Methods for estimating meta-regression depend on restrictive and usually unverifiable assumptions when only group level data is available and this can lead to results that are quite misleading when the assumptions are violated. Moreover, a meta-regression slope can have a different sign than slopes from subject-level analysis and this situation, contrary to common wisdom, is not that unusual, as investigators try to include only similar studies in the meta-analysis, thus restricting the range of mean covariate values.

In summary, meta-regression inferences can be valid when the covariate is a study-level characteristic, such as drug dose or treatment duration.
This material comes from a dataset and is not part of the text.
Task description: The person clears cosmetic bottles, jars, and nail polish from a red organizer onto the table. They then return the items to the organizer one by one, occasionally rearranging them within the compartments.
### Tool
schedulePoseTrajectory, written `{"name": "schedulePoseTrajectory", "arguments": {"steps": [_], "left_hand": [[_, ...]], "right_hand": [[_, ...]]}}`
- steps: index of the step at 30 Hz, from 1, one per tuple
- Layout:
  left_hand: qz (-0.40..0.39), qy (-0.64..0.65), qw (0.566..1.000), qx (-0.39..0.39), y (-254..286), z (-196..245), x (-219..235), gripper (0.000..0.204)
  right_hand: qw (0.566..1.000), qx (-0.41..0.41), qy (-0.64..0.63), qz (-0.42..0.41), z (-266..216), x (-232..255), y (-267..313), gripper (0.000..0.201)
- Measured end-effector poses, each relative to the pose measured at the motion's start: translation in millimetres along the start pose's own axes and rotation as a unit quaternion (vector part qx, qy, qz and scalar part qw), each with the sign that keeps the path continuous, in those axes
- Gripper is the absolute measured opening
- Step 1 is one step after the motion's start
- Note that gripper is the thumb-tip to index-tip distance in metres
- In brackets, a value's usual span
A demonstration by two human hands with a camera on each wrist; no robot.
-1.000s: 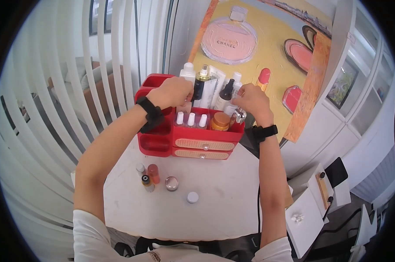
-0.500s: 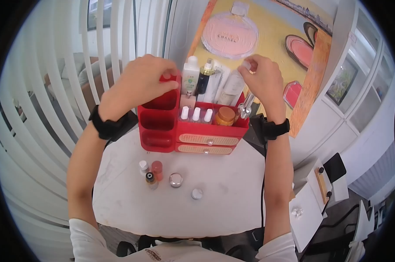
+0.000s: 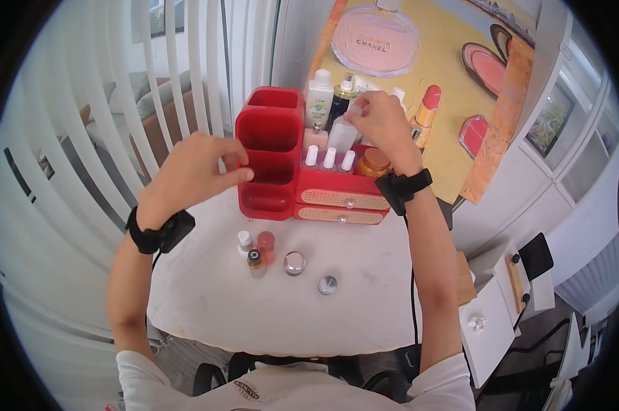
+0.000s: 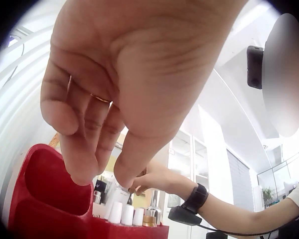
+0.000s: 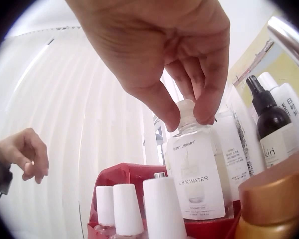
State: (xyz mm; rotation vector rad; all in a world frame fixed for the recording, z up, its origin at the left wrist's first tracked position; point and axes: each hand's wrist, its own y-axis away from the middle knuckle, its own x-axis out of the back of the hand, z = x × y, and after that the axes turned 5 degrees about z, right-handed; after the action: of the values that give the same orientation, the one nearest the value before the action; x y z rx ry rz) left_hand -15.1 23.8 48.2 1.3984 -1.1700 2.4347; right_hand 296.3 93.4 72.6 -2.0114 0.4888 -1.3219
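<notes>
Over the back section of the red organizer [image 3: 290, 205], right hand [image 3: 381, 122] pinches a clear bottle [image 5: 197, 174] by its translucent cap [image 5: 187, 109]. Grip narrow: thumb on one side, fingertips on the other. Bottle upright, slightly tilted, its label reading "L.B.K WATER". It is just behind three white-capped bottles [image 3: 329, 159]; whether its base touches the organizer, cannot tell.

Left hand [image 3: 193, 168] near the organizer's open compartments on the left side. Holds nothing; fingers loosely bent, thumb apart from them, gap moderately wide. Ring on one finger.

Same organizer, back row: white bottle [image 3: 319, 99] at the left, dark bottle [image 3: 342, 96] with gold-toned top beside it. Dark spray bottle [image 5: 274, 124] to the right of the held bottle in the right wrist view. Jar with a copper-coloured lid [image 3: 374, 162] at the front, right of the white caps. Two woven-front drawers [image 3: 343, 198] below, round knobs on both.

White table [image 3: 289, 315], nearer the person: white-topped vial [image 3: 245, 243], pinkish-red bottle [image 3: 266, 246] and dark-capped vial [image 3: 256, 264] grouped close. Round shiny-lidded jar [image 3: 294, 262] just beside; small round container [image 3: 328, 285] a little apart, to its right.
</notes>
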Motion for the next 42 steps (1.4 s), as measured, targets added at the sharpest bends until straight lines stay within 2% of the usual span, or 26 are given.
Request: {"name": "schedulePoseTrajectory", "arguments": {"steps": [3, 7, 10, 11, 15, 16, 17, 18, 19, 20, 21, 23, 24, 25, 27, 29, 31, 32, 33, 35, 36, 38, 42], "left_hand": [[-0.025, 0.034, 0.999, 0.026, 19, -9, -11, 0.02], [-0.056, 0.085, 0.993, 0.061, 39, -34, -31, 0.019], [-0.084, 0.214, 0.963, 0.143, 48, -54, -46, 0.017], [-0.086, 0.214, 0.963, 0.14, 51, -62, -52, 0.017], [-0.069, 0.314, 0.927, 0.193, 59, -85, -76, 0.021], [-0.067, 0.354, 0.909, 0.21, 61, -89, -81, 0.027], [-0.068, 0.356, 0.909, 0.205, 64, -95, -85, 0.027], [-0.093, 0.395, 0.888, 0.218, 68, -101, -88, 0.033], [-0.119, 0.432, 0.864, 0.23, 71, -105, -93, 0.039], [-0.119, 0.451, 0.853, 0.232, 73, -106, -100, 0.043], [-0.124, 0.455, 0.852, 0.228, 76, -109, -107, 0.043], [-0.141, 0.492, 0.826, 0.234, 81, -115, -120, 0.042], [-0.147, 0.484, 0.829, 0.236, 82, -112, -123, 0.04], [-0.149, 0.489, 0.828, 0.231, 84, -114, -129, 0.04], [-0.161, 0.517, 0.807, 0.235, 88, -123, -138, 0.038], [-0.174, 0.519, 0.801, 0.241, 88, -123, -140, 0.036], [-0.185, 0.555, 0.772, 0.249, 93, -125, -144, 0.036], [-0.176, 0.605, 0.734, 0.254, 95, -135, -149, 0.036], [-0.177, 0.604, 0.735, 0.254, 99, -139, -151, 0.036], [-0.099, 0.697, 0.633, 0.323, 103, -145, -155, 0.034], [-0.102, 0.697, 0.632, 0.322, 105, -149, -156, 0.034], [-0.136, 0.733, 0.613, 0.263, 105, -157, -158, 0.027], [-0.149, 0.711, 0.626, 0.284, 106, -158, -161, 0.025]], "right_hand": [[0.999, 0.018, -0.009, -0.032, 11, -14, 4, 0.031], [0.999, 0.005, -0.017, -0.027, 11, -16, 5, 0.033], [0.998, 0.022, -0.032, -0.04, 12, -12, 5, 0.037], [0.999, 0.02, -0.031, -0.038, 8, -6, 6, 0.037], [0.998, -0.005, -0.063, -0.003, -3, 36, 10, 0.035], [0.995, -0.018, -0.09, 0.036, -4, 52, 14, 0.033], [0.99, -0.03, -0.116, 0.075, 0, 63, 19, 0.032], [0.99, -0.032, -0.111, 0.078, 8, 71, 25, 0.032], [0.988, -0.029, -0.083, 0.127, 18, 79, 33, 0.034], [0.983, -0.027, -0.053, 0.176, 27, 85, 41, 0.036], [0.983, -0.029, -0.046, 0.177, 39, 86, 51, 0.036], [0.979, -0.089, -0.051, 0.174, 65, 76, 72, 0.043], [0.985, -0.107, -0.056, 0.121, 74, 71, 82, 0.054], [0.985, -0.106, -0.049, 0.123, 81, 62, 89, 0.054], [0.981, -0.141, -0.129, 0.045, 88, 45, 97, 0.059], [0.979, -0.148, -0.129, 0.046, 86, 39, 99, 0.061], [0.978, -0.156, -0.134, 0.043, 84, 34, 99, 0.063], [0.98, -0.147, -0.129, 0.042, 82, 33, 99, 0.061], [0.982, -0.138, -0.122, 0.042, 82, 32, 98, 0.059], [0.984, -0.131, -0.112, 0.049, 86, 27, 96, 0.056], [0.986, -0.122, -0.102, 0.055, 88, 26, 95, 0.054], [0.988, -0.103, -0.084, 0.072, 88, 22, 93, 0.053], [0.992, -0.058, -0.019, 0.106, 94, 14, 81, 0.053]]}}
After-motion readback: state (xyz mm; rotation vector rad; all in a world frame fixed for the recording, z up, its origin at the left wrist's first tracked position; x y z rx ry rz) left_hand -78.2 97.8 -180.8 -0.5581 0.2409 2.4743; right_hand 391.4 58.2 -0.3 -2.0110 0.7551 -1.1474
However, using meta-regression when the covariate is an average subject-level characteristic (such proportion of women, or average age, or average baseline symptoms severity) is extremely risky when no information is available about the association between the covariate and the outcome on subject level from the individual studies. A major difficulty is the fact that when the covariate is a subject characteristic, it is quite impossible not to interpret results from meta-regression on a subject-level.